Vertigo is a condition in which the subject feels dizzy or feels as if he is spinning or moving when in fact he is standing still. Vertigo usually causes a loss of balance, and perhaps sweating and nausea. It is a medical condition that may be caused by such disparate situations as an inner ear imbalance, a brain tumor or carbon monoxide poisoning. The word vertigo is taken directly from the Latin word vertigo, which means a whirling movement.

Vertiginous is an adjective which may mean relating to the condition of vertigo. However, most often the word vertiginous means extremely high or extremely steep. The word vertiginous comes from the same Latin root, as in the Latin word vertiginosus which means being dizzy. It is assumed this refers to the fact that a great height may make one feel dizzy.

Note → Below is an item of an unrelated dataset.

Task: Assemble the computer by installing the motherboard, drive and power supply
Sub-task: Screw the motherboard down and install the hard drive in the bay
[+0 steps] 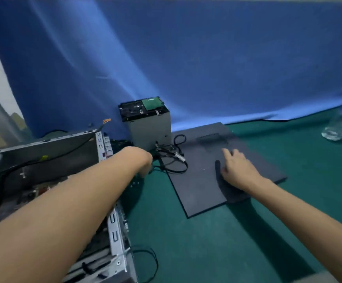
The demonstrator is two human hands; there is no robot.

Dr Foster of the University of Colorado, Denver, has become recognised worldwide for her vertigo treatment – the Half Somersault Manoeuvre. (The Daily Express)

For some people, dizziness or vertigo is a feeling of unsteadiness, with the experience that the whole room is spinning around them. (The Times of Oman)

Mostly, in this cliff-clinging town, I tumble down steps and huff-puff back up again on foot, alternatively enclosed in canyon-like streets or propelled onto pocket-sized terraces with views over vertiginous rooftops to shockingly blue-green water. (The Wauchope Gazette)

Coco defied gravity in vertiginous scarlet heels as she stepped out in the sunshine with Chanel on her hip. (The Daily Mail)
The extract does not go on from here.